• _Your goal_: Please report how many lines in the records below contain the word "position", and give nothing else.

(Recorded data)
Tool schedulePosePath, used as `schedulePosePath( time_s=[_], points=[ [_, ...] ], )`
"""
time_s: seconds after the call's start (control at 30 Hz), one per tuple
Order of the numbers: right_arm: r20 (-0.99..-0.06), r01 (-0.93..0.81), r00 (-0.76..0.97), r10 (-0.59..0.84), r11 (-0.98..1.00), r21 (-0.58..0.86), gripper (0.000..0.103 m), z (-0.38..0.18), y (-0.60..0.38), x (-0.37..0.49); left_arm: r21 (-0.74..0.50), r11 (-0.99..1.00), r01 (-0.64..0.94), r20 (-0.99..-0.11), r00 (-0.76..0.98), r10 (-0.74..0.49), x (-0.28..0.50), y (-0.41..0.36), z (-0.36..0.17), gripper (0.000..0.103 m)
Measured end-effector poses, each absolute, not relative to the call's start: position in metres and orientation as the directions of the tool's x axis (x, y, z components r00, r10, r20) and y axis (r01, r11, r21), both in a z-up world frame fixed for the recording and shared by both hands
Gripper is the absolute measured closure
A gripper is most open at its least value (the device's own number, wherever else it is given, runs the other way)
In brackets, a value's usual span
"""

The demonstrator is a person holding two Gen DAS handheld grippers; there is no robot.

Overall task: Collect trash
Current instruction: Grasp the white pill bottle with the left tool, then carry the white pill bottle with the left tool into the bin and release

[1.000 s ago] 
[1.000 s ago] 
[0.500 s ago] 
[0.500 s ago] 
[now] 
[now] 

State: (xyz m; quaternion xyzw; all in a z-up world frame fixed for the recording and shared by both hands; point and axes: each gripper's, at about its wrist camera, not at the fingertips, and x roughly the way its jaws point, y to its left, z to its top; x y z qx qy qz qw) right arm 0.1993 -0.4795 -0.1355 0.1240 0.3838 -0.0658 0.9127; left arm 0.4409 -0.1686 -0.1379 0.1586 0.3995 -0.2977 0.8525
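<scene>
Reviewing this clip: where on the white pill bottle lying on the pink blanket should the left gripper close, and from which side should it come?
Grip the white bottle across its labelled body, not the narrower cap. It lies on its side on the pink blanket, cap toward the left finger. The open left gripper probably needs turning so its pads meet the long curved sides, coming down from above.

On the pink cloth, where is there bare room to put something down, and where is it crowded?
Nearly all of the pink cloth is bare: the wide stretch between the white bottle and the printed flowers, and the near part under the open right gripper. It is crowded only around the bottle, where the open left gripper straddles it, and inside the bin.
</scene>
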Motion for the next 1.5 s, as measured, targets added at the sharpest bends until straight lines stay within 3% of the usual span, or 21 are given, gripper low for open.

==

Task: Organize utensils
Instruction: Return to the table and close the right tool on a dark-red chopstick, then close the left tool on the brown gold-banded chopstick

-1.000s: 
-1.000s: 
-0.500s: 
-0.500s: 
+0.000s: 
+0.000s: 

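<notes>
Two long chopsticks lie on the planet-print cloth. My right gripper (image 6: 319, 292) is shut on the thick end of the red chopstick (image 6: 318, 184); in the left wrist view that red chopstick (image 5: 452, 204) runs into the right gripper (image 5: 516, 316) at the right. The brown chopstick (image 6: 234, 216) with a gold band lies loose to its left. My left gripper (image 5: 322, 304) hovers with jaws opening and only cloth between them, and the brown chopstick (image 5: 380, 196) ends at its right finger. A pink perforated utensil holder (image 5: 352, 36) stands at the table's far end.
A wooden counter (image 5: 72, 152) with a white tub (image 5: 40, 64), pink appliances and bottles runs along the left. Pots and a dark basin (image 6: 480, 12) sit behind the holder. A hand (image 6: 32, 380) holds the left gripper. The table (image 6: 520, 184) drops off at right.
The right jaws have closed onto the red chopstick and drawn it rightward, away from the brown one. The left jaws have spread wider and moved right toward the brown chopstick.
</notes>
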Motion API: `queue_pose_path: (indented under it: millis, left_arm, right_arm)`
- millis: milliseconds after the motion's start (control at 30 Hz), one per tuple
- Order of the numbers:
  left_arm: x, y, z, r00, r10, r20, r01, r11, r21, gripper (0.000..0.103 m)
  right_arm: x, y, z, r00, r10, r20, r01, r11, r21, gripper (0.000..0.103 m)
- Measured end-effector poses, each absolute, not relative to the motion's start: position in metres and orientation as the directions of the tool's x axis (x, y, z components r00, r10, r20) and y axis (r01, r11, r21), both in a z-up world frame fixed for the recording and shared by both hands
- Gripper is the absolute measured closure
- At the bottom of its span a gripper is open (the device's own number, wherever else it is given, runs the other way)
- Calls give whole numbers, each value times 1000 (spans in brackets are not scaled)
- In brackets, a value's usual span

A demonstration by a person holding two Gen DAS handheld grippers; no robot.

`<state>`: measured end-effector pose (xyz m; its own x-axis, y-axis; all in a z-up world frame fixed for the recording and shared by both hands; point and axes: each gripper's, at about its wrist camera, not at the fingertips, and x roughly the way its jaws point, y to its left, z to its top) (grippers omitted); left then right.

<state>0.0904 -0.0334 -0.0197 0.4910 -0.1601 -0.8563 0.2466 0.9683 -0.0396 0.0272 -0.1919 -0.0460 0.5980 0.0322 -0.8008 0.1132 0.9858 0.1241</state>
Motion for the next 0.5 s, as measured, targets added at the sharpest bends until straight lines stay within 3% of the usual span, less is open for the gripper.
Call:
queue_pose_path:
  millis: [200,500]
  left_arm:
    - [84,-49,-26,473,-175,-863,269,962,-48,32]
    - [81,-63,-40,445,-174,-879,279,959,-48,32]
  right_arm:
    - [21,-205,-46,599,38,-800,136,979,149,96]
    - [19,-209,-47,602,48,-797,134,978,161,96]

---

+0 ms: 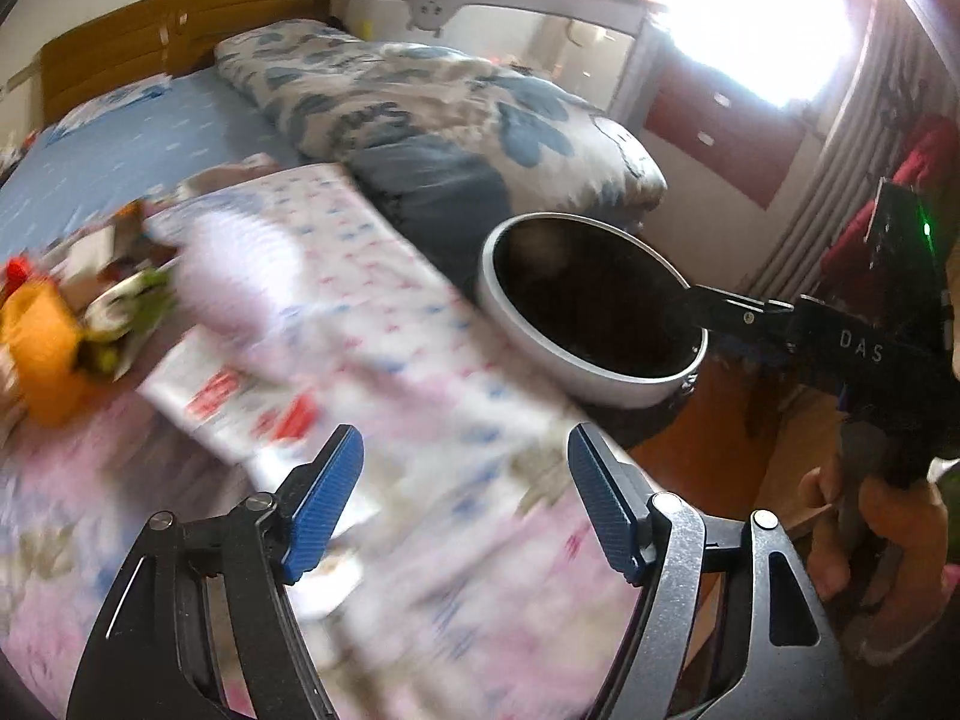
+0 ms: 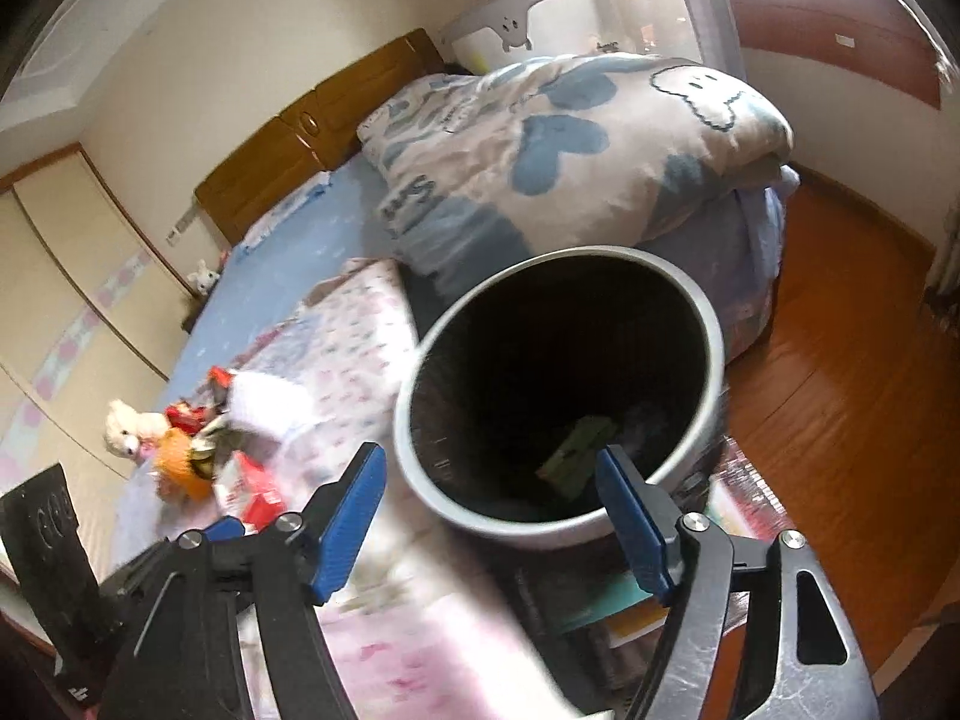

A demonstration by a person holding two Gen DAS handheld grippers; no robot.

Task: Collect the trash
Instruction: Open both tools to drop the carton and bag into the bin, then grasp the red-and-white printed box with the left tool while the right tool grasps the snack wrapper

• _Result of this task_: 2